How Long Will Apple Keep the MACH Microkernel?
The subject of kernels is normally both too technical, and too boring, for your average user. However I feel that in light of recent events this issue should be examined. So, to help everyone out, I am going to try and explain (briefly) what the big fuss is all about and why you should care. First though, we need to start with some definitions.
What is a kernel?
The easy answer is a kernel is the core of any operating system. DOS, Windows, UNIX, OS X and Linux all have some type of kernel. The implementations change but the basic concept remains the same. A kernel interfaces directly with the system’s hardware and is the lowest level of software. There are two types of kernels, micro-kernels and monolithic-kernels.
What is the difference between a micro and monolithic kernel?
There are two main schools of thought on the issue of which type of kernel is “best”. The first group (to which Apple belongs) advocates a micro-kernel system. The second (to which Unix and Linux belong) favor monolithic-kernels. These differing approaches can be likened to two different kings in two different cities.

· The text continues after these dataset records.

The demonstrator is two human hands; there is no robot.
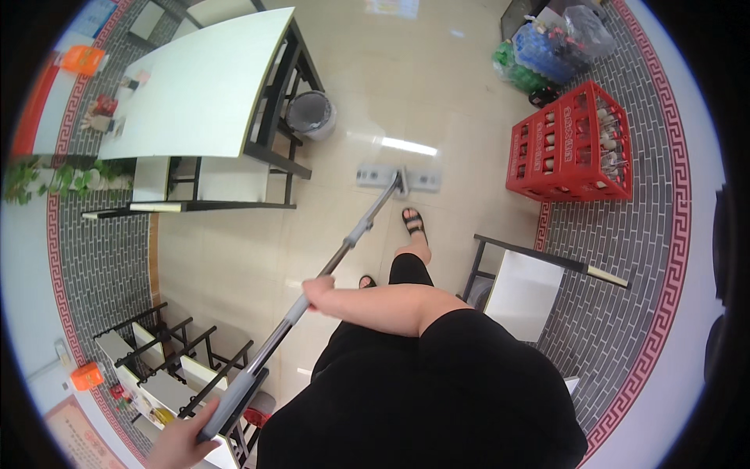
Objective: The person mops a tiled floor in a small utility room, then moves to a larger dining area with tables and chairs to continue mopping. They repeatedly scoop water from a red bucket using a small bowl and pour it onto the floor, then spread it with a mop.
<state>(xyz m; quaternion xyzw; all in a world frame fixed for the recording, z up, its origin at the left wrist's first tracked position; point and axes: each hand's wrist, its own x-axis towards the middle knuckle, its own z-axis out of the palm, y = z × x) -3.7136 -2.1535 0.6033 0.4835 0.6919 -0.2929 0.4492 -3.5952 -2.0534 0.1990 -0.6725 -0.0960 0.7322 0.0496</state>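
Observation:
A flat mop with a long grey and silver pole [273, 341] runs diagonally across my front. Its wide grey head [376, 177] lies on the shiny tiled floor, just beyond my sandalled foot, and looks slightly blurred. My left hand [186, 439] is closed round the thick grey grip at the pole's upper end, at the lower left. Farther down the pole, my right hand [319, 293] is wrapped round the shaft, with that forearm crossing in front of my body.
A white table [207, 86] with black-framed benches stands at the far left, a grey bin [311, 116] beside it. Red bottle crates [570, 144] and bagged bottles [547, 51] are at the far right. A white seat [523, 293] is right of me; more furniture [168, 387] stands at the near left.

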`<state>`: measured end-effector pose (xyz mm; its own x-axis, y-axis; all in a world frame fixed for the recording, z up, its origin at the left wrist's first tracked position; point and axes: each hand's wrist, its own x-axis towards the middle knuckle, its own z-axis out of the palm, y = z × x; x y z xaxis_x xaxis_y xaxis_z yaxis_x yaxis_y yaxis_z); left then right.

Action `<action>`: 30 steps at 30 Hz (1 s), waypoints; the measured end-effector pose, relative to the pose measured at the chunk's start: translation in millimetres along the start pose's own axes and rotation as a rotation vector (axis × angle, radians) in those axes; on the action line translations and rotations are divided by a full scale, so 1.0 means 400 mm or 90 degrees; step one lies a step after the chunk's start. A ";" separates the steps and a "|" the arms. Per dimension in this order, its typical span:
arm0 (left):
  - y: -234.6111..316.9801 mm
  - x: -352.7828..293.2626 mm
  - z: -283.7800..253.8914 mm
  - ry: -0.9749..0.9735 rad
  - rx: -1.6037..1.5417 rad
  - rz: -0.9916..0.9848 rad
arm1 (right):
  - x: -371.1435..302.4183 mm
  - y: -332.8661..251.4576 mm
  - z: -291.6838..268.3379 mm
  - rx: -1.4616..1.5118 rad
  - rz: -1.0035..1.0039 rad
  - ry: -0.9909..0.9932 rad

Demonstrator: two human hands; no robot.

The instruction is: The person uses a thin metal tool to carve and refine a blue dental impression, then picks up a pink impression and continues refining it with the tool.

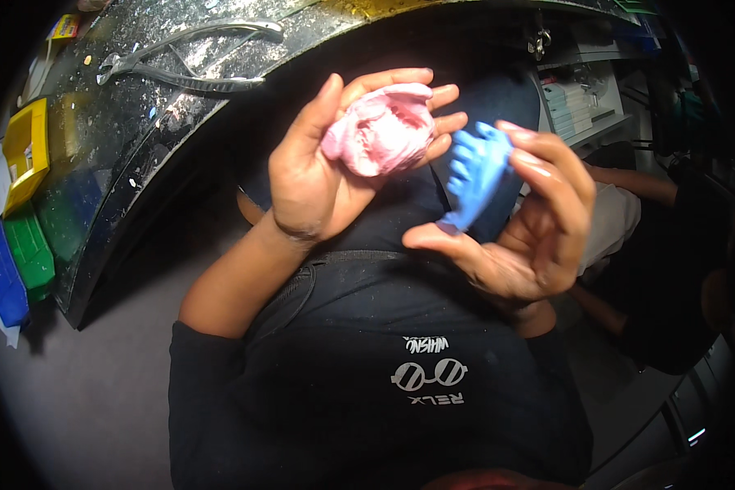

The first king is very reclusive and sits in a small castle with high walls and a few top advisors. The king tells the advisors what to do and they go outside of the small (but well defended) castle and issue orders to the knights, merchants and common-folk. The king never leaves his castle and since only his most trusted advisors are allowed in the king is very safe from attack. However, because each advisor has to pass through several guard points (with a full cavity search at each stop) it can sometimes take a little while before the king’s orders can go out or news can come in.
The second king is much different. He doesn’t really live in a castle so much as it is a large mansion with beautiful grounds. Strongly defended walls encompass the entire city instead of just the castle. This makes the king and the populace very secure from outside attacks. And since this king is very friendly he goes throughout his city meeting and talking with all of his subjects. Any command he, or his many trusted aides, give are instantly obeyed. This makes his city very efficient. However, should any enemy agents manage to penetrate the outer walls, then they can quite easily assassinate the beloved king. In which case order breaks down and the entire city riots.
Which should be used?
A micro-kernel is highly portable, easily scalable and very secure. This security comes at the price of speed though. The monolithic kernel isn’t as secure, but is always faster. Micro-kernels tend to be slower (from 50% in the worst case to only 10% in the best case) than the more integrated monolithic kernel. So, it ultimately comes down to which is more important, security and stability, or speed?
Why should I care?
As I mentioned previously, Apple currently uses the Mach micro-kernel. This is a result of Jobs turning NextStep into OS X and in the process keeping what was under the hood. However a big proponent of the Mach kernel, Avie Tevanian, is no longer with Apple. As a result Apple might switch to the same monolithic kernel that most Linux distros use. This would be a tremendous change in the way OS X operates. If Apple does make the switch then they will enjoy a nice boost in speed. It is possible that when 10.6 or 10.7 comes around then Jobs will announce the change. I don’t think they would have enough time to squeeze it into 10.5, but I could be wrong. That would be just like Jobs to announce a kernel change along with a new chip from Intel that would drastically boost OS X’s speed. It could happen sooner than we think.